Entries taken from a collection:
━━━━━━━━

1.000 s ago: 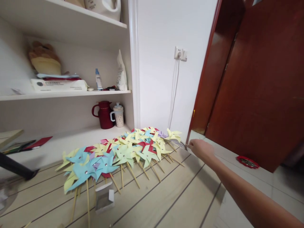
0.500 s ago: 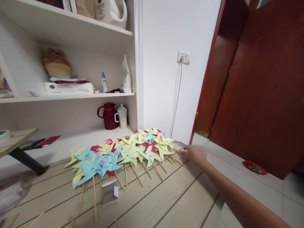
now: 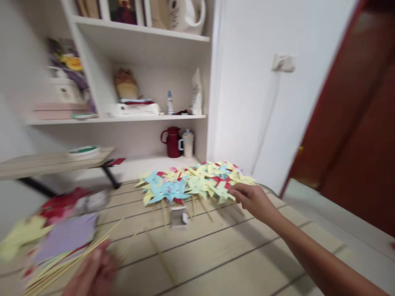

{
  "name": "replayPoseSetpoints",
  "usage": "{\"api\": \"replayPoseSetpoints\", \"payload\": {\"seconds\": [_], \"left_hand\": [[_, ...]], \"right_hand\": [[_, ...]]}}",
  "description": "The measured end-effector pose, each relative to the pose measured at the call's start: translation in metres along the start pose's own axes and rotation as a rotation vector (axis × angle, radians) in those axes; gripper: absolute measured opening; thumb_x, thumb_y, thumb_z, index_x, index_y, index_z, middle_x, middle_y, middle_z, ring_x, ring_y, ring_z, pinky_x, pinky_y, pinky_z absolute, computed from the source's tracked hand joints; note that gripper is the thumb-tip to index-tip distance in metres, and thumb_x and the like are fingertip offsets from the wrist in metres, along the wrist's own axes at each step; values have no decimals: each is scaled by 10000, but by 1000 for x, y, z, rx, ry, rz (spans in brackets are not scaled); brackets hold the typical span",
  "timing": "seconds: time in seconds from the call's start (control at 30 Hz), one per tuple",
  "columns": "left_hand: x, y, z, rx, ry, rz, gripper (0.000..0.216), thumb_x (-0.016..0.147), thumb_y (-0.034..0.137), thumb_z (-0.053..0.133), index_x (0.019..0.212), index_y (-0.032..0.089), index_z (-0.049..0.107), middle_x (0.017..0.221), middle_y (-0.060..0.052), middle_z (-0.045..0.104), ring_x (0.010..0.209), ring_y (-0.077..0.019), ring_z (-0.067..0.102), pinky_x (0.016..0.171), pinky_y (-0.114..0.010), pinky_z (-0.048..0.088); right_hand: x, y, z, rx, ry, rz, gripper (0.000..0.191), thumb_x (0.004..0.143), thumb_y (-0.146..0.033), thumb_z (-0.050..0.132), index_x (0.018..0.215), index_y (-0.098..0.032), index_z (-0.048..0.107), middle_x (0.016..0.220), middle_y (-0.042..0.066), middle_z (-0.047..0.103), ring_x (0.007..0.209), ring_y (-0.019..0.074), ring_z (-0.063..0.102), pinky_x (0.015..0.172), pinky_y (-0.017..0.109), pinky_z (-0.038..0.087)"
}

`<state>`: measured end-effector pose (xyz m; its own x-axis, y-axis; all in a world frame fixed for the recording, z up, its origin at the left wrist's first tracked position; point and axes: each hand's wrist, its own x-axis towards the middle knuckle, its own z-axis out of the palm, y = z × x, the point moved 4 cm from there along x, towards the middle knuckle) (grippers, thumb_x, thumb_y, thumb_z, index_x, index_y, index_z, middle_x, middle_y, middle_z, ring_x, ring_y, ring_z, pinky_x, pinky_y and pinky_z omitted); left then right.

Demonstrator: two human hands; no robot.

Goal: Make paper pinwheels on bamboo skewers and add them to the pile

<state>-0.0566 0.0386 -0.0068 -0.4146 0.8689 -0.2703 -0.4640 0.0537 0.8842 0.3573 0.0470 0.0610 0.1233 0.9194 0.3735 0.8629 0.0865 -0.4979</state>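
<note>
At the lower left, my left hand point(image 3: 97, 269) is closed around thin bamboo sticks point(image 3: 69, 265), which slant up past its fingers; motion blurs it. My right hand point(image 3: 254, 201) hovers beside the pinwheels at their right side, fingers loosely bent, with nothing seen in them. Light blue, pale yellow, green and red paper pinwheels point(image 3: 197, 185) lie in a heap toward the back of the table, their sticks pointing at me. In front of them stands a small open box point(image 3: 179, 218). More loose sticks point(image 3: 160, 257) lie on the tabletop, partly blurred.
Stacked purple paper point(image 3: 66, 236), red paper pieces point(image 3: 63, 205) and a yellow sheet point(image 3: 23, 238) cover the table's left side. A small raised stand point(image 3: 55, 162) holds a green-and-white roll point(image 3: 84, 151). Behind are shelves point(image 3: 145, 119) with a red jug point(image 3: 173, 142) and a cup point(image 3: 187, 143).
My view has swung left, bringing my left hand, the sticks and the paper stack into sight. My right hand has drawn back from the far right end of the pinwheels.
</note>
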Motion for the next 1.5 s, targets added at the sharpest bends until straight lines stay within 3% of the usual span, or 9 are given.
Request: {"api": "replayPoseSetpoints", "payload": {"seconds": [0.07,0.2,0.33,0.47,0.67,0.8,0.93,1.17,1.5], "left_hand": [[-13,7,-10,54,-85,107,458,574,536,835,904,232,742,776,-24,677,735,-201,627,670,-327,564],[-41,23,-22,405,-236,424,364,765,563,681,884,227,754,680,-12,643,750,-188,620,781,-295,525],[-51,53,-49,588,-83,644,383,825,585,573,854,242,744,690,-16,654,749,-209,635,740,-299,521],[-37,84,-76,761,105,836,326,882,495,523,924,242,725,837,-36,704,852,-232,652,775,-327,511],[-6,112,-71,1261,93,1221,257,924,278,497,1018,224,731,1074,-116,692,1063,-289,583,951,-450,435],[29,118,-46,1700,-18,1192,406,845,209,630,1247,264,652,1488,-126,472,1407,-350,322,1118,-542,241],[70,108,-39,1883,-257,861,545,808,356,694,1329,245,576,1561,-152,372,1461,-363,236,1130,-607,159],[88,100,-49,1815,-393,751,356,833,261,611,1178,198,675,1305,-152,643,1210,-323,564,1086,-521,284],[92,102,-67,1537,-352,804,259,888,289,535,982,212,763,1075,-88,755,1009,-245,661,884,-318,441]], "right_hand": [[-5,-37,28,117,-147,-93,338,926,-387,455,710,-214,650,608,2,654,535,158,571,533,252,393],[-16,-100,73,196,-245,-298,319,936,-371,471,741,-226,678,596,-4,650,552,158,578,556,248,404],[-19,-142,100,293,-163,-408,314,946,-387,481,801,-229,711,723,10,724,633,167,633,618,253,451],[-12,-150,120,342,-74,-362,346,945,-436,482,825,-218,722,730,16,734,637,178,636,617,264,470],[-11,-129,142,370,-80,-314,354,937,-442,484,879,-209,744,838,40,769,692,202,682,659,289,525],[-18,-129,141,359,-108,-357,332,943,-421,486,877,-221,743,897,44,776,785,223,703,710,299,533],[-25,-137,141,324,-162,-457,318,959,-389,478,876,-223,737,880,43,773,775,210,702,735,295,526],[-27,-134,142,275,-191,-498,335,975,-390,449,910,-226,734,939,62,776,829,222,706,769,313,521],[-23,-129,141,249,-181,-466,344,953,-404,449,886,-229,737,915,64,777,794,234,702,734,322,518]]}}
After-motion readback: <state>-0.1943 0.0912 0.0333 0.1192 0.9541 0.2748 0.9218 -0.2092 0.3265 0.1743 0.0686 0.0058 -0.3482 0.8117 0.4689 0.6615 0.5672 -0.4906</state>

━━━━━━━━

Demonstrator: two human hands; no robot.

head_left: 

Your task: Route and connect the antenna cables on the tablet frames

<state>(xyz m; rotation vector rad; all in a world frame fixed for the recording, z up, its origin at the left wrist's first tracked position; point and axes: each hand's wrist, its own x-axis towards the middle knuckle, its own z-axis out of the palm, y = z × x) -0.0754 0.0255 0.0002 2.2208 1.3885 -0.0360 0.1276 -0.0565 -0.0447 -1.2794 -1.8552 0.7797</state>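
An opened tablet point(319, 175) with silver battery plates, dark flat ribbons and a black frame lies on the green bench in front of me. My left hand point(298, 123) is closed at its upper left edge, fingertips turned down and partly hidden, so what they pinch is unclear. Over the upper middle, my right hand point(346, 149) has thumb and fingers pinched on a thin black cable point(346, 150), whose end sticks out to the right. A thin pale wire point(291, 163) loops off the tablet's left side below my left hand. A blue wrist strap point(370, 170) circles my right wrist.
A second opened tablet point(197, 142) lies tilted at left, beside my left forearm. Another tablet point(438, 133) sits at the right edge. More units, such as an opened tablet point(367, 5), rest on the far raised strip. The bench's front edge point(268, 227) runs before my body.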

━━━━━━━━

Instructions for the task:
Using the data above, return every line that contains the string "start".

Worked solution:
  "description": "The measured end-effector pose, each relative to the pose measured at the call's start: translation in metres along the start pose's own axes and rotation as a rotation vector (axis × angle, radians) in those axes; gripper: absolute measured opening; thumb_x, thumb_y, thumb_z, index_x, index_y, index_z, middle_x, middle_y, middle_z, ring_x, ring_y, ring_z, pinky_x, pinky_y, pinky_z absolute, computed from the source's tracked hand joints; note that gripper is the thumb-tip to index-tip distance in metres, and thumb_x and the like are fingertip offsets from the wrist in metres, along the wrist's own axes at each step; values have no decimals: each is scaled by 10000, but by 1000 for x, y, z, rx, ry, rz (spans in brackets are not scaled); brackets hold the typical span",
  "timing": "seconds: time in seconds from the call's start (control at 30 Hz), one per tuple",

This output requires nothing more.